SUPPLIED RECORDS =>
-- Opening Marker --

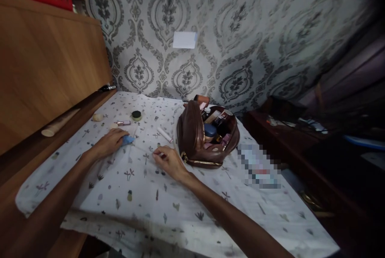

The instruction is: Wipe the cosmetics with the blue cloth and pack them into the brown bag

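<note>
Cosmetics were being laid out: the left hand [110, 142] gripped a blue item [128, 140], the right hand [169, 162] pinched a small stick [161, 155] beside the brown bag [192, 138]; careful placement seemed needed.

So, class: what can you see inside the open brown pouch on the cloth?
The brown pouch stands unzipped and packed with cosmetics: a blue-lidded jar, dark tubes and small pink-capped items. Whatever lies beneath that top layer is covered, and the pouch's near wall hides its lower part.

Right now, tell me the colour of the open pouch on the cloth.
Dark brown pouch, with a gold zip; the head view shows it.
</note>
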`<state>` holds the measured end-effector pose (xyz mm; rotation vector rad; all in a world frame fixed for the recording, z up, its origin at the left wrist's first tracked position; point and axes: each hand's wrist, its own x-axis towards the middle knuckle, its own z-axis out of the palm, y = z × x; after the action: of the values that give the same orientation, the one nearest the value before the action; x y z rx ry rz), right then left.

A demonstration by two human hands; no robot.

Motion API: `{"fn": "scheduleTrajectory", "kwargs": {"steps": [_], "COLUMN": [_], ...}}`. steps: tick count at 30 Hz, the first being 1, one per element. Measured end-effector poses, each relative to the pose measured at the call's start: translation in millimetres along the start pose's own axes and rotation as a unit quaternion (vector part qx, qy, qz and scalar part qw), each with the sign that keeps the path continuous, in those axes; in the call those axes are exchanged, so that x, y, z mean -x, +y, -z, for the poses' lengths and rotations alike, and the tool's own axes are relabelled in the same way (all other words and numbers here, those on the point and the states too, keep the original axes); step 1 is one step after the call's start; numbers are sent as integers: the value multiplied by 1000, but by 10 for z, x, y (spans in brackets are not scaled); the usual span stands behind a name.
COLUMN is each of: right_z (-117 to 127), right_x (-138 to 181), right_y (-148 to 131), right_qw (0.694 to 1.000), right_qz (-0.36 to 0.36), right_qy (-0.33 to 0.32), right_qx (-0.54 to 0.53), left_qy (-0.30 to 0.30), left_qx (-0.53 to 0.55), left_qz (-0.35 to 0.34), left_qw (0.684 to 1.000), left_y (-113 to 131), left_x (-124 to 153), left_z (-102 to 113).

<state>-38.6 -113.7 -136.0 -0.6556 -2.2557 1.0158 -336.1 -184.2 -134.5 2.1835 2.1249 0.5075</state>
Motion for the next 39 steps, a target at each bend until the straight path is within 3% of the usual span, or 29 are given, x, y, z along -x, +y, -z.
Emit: {"fn": "scheduleTrajectory", "kwargs": {"steps": [3, 8, 11, 13, 15, 18, 22, 28, 30, 33, 39], "right_z": [-125, -279, -292, -276, -253, -224, -191, -145, -132, -128, -161], "right_x": [-16, 32, 52, 54, 50, 45, 38, 5, 0, 4, 38], "right_y": [72, 222, 249, 233, 203, 169, 194, 243, 228, 211, 243], "right_qw": [995, 982, 964, 942, 918, 887, 873, 878, 881, 890, 935], "right_qz": [-44, -67, -81, -83, -85, -90, -82, -114, -124, -141, -116], "right_qy": [9, 40, 34, 25, 20, 17, 36, 74, 76, 88, 76], "right_qx": [-90, -172, -253, -324, -386, -452, -479, -459, -451, -424, -327], "left_qy": [-39, -52, -35, -27, -18, -15, -3, 53, 105, 149, 54], "left_qx": [-1, -27, 72, 212, 347, 469, 519, 567, 541, 459, 328], "left_qz": [-23, 20, 16, 23, 51, 40, 36, 86, 91, 61, -109], "left_qw": [999, 998, 997, 977, 936, 882, 854, 818, 829, 874, 937], "left_y": [-60, 24, 178, 341, 556, 910, 1224, 1267, 1234, 1192, 1233], "left_x": [62, 113, 78, 12, -82, -245, -416, -523, -511, -460, -383], "left_z": [60, 180, 161, 105, 30, -80, -217, -483, -515, -482, -447]}}
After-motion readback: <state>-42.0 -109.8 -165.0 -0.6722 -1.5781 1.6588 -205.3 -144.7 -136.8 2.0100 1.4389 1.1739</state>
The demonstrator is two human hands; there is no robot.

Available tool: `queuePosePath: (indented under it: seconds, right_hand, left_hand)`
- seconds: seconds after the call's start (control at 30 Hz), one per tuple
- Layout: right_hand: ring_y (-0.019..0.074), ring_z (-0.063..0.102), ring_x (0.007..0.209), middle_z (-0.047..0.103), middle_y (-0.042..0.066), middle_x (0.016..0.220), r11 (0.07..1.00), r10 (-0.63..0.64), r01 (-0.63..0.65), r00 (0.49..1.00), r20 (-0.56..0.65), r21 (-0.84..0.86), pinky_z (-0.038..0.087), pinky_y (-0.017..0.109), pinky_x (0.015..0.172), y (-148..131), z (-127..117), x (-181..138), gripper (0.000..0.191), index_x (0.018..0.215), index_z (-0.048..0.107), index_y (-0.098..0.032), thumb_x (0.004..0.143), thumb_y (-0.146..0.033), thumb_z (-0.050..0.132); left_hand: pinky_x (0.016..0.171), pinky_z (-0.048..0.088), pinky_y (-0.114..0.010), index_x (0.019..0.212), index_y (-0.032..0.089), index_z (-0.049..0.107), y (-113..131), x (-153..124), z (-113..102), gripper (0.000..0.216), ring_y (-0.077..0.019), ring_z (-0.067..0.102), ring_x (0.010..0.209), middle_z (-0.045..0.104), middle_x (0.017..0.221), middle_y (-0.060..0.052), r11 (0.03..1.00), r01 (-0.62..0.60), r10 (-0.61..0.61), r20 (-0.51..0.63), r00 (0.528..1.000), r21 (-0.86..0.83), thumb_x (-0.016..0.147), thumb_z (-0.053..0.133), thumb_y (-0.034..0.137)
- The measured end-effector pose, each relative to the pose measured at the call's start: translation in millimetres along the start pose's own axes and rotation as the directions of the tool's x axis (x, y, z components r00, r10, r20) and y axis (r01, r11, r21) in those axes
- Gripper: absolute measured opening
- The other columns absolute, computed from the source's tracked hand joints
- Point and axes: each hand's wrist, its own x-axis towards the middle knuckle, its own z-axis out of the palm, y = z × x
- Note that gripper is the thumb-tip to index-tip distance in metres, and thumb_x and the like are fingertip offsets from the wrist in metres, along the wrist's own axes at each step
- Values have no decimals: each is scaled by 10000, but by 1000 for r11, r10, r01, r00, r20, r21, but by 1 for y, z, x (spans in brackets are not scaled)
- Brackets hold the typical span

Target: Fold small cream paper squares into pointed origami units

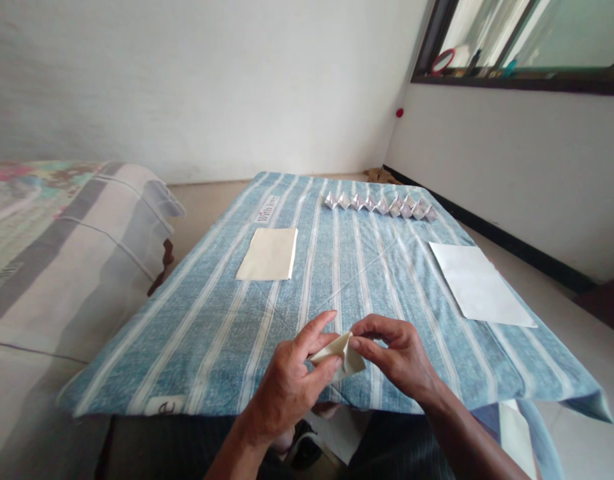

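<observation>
At the lower middle of the frame, the left hand (291, 380) has its thumb pressed on a folded cream paper (355, 363), the forefinger lifted clear above it; the right hand (399, 353), just right of it, has thumb and forefinger clamped together on the paper's upper corner; the paper is thus gripped from both sides, its folds standing partly raised, near the front edge of a blue-and-white striped cloth (211, 327) that fills the middle of the frame; left of centre on the cloth lies a cream paper stack (267, 255), well apart from the hands; toward the upper right of the cloth stands a row of pointed folded shapes (381, 205), pale and silvery, set close side by side; at the right of the frame a white sheet (481, 283) lies flat and slanted near the cloth's edge; a bed (117, 220) with patterned covers takes up the left of the frame; a dark-framed window (527, 75) sits at the upper right.
</observation>
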Motion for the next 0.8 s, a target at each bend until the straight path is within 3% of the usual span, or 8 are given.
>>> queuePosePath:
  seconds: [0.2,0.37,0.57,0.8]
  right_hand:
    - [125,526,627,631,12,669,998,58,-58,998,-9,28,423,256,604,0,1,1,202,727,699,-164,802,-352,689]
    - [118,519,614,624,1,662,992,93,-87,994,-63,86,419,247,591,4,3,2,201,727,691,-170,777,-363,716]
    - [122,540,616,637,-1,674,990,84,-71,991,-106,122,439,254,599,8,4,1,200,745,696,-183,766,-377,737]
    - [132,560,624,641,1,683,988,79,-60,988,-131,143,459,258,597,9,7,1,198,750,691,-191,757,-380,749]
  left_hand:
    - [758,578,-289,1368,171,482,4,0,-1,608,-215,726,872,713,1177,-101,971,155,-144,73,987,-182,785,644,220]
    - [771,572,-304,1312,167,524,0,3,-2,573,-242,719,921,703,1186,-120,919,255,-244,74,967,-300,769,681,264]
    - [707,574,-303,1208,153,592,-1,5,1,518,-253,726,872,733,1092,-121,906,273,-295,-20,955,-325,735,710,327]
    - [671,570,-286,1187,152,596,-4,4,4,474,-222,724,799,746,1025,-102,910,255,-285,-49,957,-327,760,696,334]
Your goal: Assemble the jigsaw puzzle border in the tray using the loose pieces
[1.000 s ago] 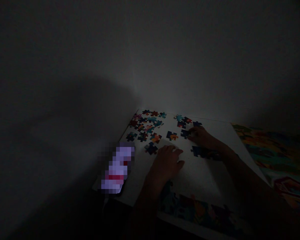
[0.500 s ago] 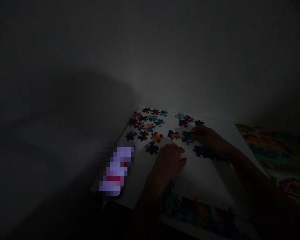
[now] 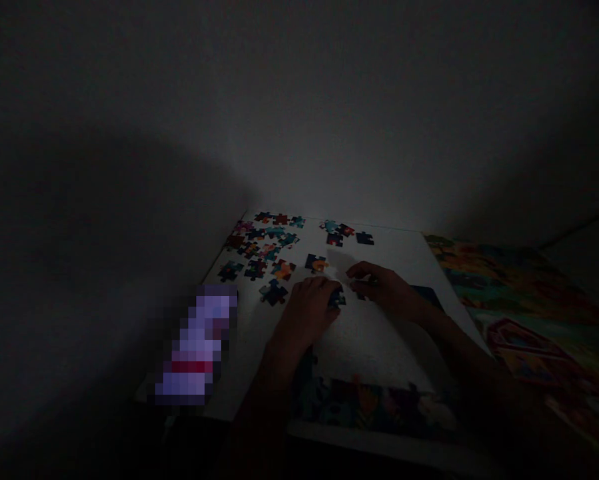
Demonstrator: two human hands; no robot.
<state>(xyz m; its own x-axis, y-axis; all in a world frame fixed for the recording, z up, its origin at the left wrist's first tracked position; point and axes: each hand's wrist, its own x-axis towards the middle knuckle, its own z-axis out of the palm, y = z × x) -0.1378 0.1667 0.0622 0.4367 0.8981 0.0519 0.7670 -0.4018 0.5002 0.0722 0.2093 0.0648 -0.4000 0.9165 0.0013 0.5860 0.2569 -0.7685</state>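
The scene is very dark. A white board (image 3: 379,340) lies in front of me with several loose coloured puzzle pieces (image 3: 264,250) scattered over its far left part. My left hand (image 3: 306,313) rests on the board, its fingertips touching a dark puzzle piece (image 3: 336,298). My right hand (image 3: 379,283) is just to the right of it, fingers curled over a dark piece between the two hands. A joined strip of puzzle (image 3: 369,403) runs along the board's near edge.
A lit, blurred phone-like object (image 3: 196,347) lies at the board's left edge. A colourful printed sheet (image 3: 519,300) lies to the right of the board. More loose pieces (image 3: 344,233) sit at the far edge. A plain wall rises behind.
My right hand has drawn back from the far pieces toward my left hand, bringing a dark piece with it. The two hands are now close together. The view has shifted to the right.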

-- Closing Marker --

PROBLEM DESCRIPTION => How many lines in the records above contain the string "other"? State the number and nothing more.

EXERCISE SOLUTION => 2